Il s’est également doté d'un conseil d'administration et d'une structure juridique indépendante du Théâtre les Porteuses d'Aromates, organisme producteur au tout début. Autre signe de son essor, le Jamais lu se déployait maintenant dans une nouvelle salle, le cabaret O Patro Výš, capable d’accueillir une centaine de spectateurs.

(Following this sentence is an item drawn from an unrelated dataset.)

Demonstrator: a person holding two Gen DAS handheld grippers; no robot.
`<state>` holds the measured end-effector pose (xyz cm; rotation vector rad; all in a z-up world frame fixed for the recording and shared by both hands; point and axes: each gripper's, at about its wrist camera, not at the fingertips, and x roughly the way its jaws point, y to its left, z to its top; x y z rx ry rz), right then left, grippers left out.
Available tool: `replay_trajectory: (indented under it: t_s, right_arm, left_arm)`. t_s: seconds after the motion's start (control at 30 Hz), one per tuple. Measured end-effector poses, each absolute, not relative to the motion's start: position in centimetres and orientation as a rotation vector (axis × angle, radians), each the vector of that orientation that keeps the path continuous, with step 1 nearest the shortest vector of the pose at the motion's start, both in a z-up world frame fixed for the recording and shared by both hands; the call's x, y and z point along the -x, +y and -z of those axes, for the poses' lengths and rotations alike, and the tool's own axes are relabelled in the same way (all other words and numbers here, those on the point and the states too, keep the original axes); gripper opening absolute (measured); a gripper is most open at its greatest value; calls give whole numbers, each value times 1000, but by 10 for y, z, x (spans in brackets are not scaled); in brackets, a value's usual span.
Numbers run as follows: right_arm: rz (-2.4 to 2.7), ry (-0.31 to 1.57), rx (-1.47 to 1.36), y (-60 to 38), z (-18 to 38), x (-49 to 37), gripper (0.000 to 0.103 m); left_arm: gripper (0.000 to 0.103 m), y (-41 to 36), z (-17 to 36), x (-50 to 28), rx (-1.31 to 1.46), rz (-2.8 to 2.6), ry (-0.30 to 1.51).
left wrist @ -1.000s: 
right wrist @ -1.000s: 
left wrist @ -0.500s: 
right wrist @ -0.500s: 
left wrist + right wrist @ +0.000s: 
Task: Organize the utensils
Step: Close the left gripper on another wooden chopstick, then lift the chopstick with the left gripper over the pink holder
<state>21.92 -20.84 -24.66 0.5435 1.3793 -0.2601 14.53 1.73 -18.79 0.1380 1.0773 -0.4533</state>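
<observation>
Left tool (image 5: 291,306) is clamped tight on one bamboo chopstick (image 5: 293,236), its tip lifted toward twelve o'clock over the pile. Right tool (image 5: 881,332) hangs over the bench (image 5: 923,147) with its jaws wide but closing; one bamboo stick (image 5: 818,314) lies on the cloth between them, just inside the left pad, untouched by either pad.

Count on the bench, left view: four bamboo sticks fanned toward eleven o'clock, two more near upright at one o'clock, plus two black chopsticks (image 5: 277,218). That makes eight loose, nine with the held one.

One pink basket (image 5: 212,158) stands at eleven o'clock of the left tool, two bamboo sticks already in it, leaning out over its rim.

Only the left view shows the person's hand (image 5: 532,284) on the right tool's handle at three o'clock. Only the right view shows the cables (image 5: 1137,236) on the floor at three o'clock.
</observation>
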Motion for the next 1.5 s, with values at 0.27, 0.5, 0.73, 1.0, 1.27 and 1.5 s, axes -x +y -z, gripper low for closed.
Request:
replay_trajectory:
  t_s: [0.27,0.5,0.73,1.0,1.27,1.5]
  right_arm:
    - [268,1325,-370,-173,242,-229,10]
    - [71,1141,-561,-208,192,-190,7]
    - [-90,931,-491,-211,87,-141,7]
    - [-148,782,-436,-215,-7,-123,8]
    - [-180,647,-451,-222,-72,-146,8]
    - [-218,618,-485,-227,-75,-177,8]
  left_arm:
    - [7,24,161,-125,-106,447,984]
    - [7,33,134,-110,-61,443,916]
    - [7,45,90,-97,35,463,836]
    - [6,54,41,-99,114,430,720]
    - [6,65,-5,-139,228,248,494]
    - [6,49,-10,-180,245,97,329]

Puis, les portes ont été ouvertes aux auteurs franco-canadiens émergents, trop souvent isolés, ce qui permettait de contribuer concrètement à leur notoriété et de favoriser leur cheminement professionnel.
Fort de cette nouvelle expérience, le Festival a repoussé ensuite ces frontières pour accueillir des auteurs de l’étranger, jetant ainsi les bases d'un intérêt pour la dramaturgie émergente de par la francophonie, qui ne s’est pas démenti depuis. Le Liban, le Togo, le Bénin, la France, l’Algérie, la Belgique et le Chili ont tour à tour été à l’honneur. Le Jamais Lu a pris une nouvelle envergure.
Au fil de ses neuf ans d’existence, il a joué un rôle considérable dans l'évolution de la jeune dramaturgie, et occupe dorénavant une place de choix au sein du paysage culturel montréalais. Pour citer le sympathique Paul Lefebvre, dramaturge : « Le Festival du Jamais Lu est le plus grand des petits festivals! ».